TASK TO CARRY OUT: Exactly as they appear, copy the lines of the listing from the one containing "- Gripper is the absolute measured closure" through the final line, both included, and nothing else.

====

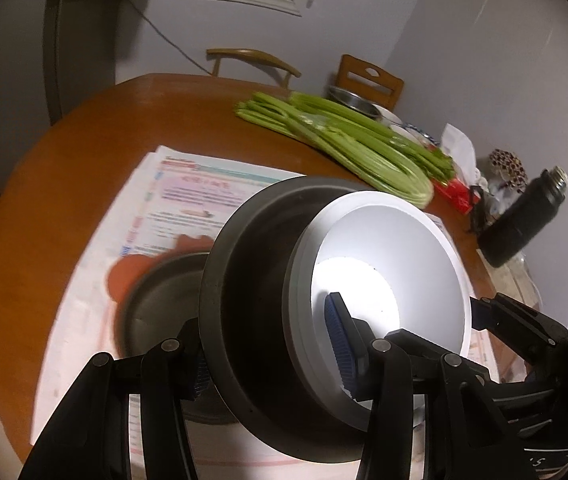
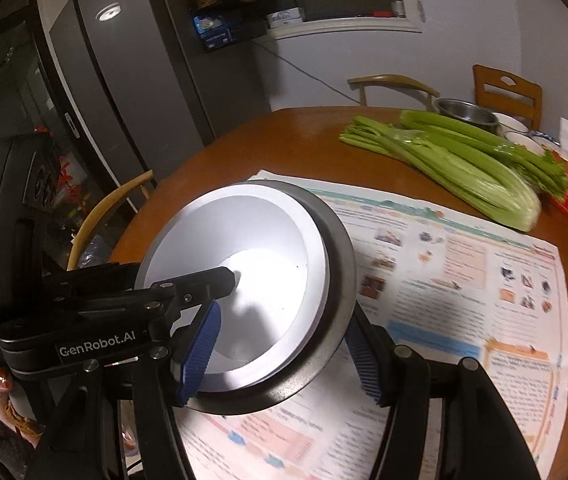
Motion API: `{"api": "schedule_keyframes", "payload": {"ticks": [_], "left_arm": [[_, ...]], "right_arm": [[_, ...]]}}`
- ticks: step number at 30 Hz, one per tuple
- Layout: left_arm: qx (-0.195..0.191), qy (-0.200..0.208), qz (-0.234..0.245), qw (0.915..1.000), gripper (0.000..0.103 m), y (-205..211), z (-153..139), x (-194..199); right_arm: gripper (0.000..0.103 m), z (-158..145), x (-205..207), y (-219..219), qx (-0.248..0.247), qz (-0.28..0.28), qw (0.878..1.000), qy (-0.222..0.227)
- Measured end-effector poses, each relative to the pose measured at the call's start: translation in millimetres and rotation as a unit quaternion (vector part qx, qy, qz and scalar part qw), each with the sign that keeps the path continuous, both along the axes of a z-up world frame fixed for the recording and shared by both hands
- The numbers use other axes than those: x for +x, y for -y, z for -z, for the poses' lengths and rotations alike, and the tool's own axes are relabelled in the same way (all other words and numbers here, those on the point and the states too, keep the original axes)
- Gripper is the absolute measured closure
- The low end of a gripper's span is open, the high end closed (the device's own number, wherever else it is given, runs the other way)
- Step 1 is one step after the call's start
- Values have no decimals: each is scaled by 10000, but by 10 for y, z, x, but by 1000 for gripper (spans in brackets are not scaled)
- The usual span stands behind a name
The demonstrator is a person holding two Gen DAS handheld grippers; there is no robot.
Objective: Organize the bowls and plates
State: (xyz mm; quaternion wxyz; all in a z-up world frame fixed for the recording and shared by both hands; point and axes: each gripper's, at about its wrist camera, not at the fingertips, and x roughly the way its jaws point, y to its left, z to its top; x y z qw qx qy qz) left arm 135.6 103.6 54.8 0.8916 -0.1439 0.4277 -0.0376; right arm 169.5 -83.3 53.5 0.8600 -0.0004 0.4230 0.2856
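Item: nested stack, a white bowl (image 1: 396, 264) seated inside a dark grey bowl (image 1: 252, 280), held tilted above a newspaper (image 1: 188, 200) spread on a round wooden table (image 1: 84, 128). Left gripper (image 1: 272, 344): fingers closed across the near wall of the stack, one blue pad (image 1: 344, 344) inside the white bowl, the other against the grey bowl's outer side. Right gripper (image 2: 280, 344): fingers likewise clamped over the stack's rim, one pad (image 2: 200, 352) lying in the white bowl (image 2: 252, 256), the other beneath the grey bowl (image 2: 336, 264). A further dark bowl (image 1: 152, 300) rested on the newspaper directly below, blurred. Also on the table: a celery bunch (image 1: 348, 140) at the far side, a steel bowl (image 1: 352, 100) behind it, a black bottle (image 1: 520, 220) near the right edge.
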Motion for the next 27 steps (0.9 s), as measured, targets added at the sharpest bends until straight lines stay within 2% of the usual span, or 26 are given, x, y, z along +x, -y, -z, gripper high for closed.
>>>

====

RESPONSE TO THE TASK:
- Gripper is the absolute measured closure
- The low end of a gripper's span is open, the high end closed (the device's own number, wherever else it is given, runs the other way)
- Step 1 is one step after the call's start
- Values have no decimals: each is scaled by 10000, but by 10 for y, z, x, but by 1000 for gripper (spans in brackets are not scaled)
- The usual span stands behind a name
The demonstrator is a person holding two Gen DAS handheld grippers; there is no robot.
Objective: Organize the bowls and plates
State: (xyz mm; quaternion wxyz; all in a z-up world frame fixed for the recording and shared by both hands; point and axes: each gripper's, at about its wrist camera, not at the fingertips, and x roughly the way its jaws point, y to its left, z to its top; x y z qw qx qy qz) left arm 135.6 103.6 54.8 0.8916 -0.1439 0.4277 -0.0376; right arm 169.5 -83.3 53.5 0.8600 -0.0004 0.4230 0.2856
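Item: nested stack, a white bowl (image 1: 396, 264) seated inside a dark grey bowl (image 1: 252, 280), held tilted above a newspaper (image 1: 188, 200) spread on a round wooden table (image 1: 84, 128). Left gripper (image 1: 272, 344): fingers closed across the near wall of the stack, one blue pad (image 1: 344, 344) inside the white bowl, the other against the grey bowl's outer side. Right gripper (image 2: 280, 344): fingers likewise clamped over the stack's rim, one pad (image 2: 200, 352) lying in the white bowl (image 2: 252, 256), the other beneath the grey bowl (image 2: 336, 264). A further dark bowl (image 1: 152, 300) rested on the newspaper directly below, blurred. Also on the table: a celery bunch (image 1: 348, 140) at the far side, a steel bowl (image 1: 352, 100) behind it, a black bottle (image 1: 520, 220) near the right edge.
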Motion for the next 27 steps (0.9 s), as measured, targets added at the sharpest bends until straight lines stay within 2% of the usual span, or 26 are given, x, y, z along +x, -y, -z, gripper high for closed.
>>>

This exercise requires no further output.